Post-interval, though, the quality of the performance attained excellence.  Eriksmoen and Iversen sang in duet, performing in action as well as in voice.  During songs from Mozart’s ‘Don Giovanni’, the chemistry between the duo transformed the atmosphere in the concert hall.  Instead of their previous modest reaction, the audience were sitting straighter, leaning closer, and, when the time came, applauding with rigour.  In a manner that leaked into the audience, all three artists seemed absorbed in the beauty of what was taking place: the music, the song, the mindset of the character depicted.

Moments of comedy were especially successful.  Iversen’s performance of Franz Lehar’s ‘The Merry Window’ oozed with mockery; Mozart’s ‘Pa-pa-pa-pa’ had the audience giggling throughout.  Eriksmoen’s technical performance during this song was astounding, her evident skill allowing her to hold a note for a time that seemed almost dangerously long.

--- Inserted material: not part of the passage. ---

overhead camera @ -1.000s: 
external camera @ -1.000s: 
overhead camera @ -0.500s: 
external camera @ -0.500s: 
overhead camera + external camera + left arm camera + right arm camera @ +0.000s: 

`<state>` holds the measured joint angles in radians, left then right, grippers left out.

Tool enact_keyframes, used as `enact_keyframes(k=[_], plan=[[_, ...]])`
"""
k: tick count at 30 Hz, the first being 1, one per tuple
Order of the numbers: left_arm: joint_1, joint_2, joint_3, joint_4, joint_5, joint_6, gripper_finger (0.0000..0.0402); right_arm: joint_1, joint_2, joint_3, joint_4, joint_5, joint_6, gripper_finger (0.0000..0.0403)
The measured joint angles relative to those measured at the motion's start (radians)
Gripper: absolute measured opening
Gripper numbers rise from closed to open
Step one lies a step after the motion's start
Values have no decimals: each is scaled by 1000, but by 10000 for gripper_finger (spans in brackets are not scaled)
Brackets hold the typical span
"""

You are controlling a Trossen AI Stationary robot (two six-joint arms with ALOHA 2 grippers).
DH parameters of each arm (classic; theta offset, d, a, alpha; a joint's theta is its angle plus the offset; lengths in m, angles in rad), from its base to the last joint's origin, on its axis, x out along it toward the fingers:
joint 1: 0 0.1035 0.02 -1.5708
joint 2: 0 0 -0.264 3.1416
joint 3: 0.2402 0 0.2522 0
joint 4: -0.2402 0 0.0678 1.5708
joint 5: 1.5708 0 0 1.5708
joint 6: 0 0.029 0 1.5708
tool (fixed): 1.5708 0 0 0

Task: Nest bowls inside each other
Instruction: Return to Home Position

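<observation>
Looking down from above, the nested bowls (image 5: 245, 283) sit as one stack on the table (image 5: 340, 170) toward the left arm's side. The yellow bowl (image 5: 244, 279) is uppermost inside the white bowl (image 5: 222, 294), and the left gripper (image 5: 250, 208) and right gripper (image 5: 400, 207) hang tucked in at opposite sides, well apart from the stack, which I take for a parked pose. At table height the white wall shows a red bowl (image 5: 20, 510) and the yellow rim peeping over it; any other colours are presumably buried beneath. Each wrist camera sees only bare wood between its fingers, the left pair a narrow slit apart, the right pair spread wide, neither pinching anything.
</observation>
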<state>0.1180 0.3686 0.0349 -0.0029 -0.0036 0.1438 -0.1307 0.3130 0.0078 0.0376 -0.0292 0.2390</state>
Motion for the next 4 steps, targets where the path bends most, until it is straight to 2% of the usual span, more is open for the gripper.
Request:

Both Iversen and Eriksmoen are Norwegian, making their easy naturalness in Italian and German some achievement, especially given the tongue-twisting lyrics that occasionally came up.  According to one audience member, “the times of such speed and thrill really made it much better than I expected. [I thought] it would be boring.”  And indeed, so filled with oomph was Bjelland at various points that he seemed unbearably constrained behind the piano.  During the second half, the energy of all three performers was powerful, and, evidently for the audience, effective.

A performance of drama and music combined, ‘Festival d’Aix en Provence’ exhibited the raw qualities of opera that make it a winning form of art.  Far from the often stately or dry showings that have contributed to opera’s fall in popularity through the twentieth century, these three artists endeavoured to make opera lively, passionate and above all engaging.  Given the audience’s ear-splitting final clap, they did so with utter success.